To paraphrase Wordsworth, the student is mother to the lawyer. At law school, the other students seemed so much smarter than Tanis; they were the ones who raised their hands in class all the time. Tanis, meanwhile, struggled with confidence. There was the consistent fear of failure. At 23, after her first round of law school finals, she phoned her father, a self-employed manufacturer’s rep in the steel industry, and told him that this law school thing might not work out. Maybe it wasn’t too late to be a dentist, or a doctor, or go into sales.

“I was certain I didn’t do very well on the finals,” Tanis says.

She couldn’t have been more wrong. Tanis wound up first in her class at Loyola University of Chicago.

Just a few years earlier, Tanis thought she might end up in public interest law. She had been involved in anti-war rallies in Oak Park, Ill., where she grew up, and she was a paralegal for Legal Aid working with the elderly in Louisville, Ky.

“I have always been a fairly cause-oriented person, which I think is why a lot of people go to law school,” says Tanis. “I guess I did have a justice-for-all kind of orientation. I first saw myself working for the ACLU, but just took a different path because opportunity was there.”

Upon graduation, she was hired by Jenner & Block, a then-70-year-old Chicago firm, and in 1986 she was hired by Sutherland Asbill. She is now the most senior female partner in the Atlanta office.

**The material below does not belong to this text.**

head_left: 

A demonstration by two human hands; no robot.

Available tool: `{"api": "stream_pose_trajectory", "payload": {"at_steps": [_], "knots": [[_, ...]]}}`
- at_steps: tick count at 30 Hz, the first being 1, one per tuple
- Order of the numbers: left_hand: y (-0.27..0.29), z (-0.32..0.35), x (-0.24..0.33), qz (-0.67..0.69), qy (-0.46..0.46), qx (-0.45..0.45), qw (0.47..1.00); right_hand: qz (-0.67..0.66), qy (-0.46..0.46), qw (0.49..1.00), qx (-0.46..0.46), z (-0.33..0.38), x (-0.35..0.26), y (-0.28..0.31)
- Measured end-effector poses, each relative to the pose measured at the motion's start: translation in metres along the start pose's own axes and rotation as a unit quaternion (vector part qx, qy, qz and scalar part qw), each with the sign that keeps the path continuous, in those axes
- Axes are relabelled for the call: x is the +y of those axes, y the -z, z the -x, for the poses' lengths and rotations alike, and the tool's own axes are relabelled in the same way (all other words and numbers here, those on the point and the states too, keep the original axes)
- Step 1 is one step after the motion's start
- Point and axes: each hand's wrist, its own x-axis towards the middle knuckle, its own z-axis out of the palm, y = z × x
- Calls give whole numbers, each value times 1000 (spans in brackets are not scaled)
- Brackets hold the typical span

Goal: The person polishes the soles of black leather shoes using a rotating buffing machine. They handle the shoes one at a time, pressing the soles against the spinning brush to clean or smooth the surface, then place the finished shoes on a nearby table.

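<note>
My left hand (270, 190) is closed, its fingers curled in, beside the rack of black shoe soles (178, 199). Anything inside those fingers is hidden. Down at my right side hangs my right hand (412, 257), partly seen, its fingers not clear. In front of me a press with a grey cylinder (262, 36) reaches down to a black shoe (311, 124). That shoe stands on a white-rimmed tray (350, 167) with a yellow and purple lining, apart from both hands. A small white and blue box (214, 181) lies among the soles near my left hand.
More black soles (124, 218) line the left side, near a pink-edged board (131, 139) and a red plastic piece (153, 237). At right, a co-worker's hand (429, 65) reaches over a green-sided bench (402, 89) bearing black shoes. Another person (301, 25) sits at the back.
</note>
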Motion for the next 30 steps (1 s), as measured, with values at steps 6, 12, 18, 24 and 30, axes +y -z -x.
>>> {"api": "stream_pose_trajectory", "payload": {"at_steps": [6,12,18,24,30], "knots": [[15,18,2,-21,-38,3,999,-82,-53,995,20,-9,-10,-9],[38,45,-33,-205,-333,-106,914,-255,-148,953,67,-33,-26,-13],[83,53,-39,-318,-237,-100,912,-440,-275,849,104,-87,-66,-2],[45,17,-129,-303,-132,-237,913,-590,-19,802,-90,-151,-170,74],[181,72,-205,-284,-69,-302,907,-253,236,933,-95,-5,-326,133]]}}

But her justice-for-all spirit is still there. She’s on the board of directors of five organizations, including the Georgia chapter of the ACLU; Georgia Appleseed, which is part of the national Appleseed organization founded by Harvard alums to promote systemic change on social issues; and Families First, a family services organization in Atlanta.

She is also one of five Sutherland Asbill attorneys representing five Yemeni detainees being held in Guantanamo, Cuba.

Tanis is reluctant to talk about the case because others are doing more work on it, but she’s not reluctant to talk about its importance.

“To me, this is one of the most disgraceful human-rights issues facing the American government right now,” Tanis says. “The notion you could be involved in trying to correct a wrong is enticing beyond belief. To see this ugly part of our history is quite an extraordinary experience.”

In the end, Tanis’ creed is simple: Whether you are in jeans or a suit, you deserve your day in court. “I stumbled on a profession that ended up being very good for me,” she says.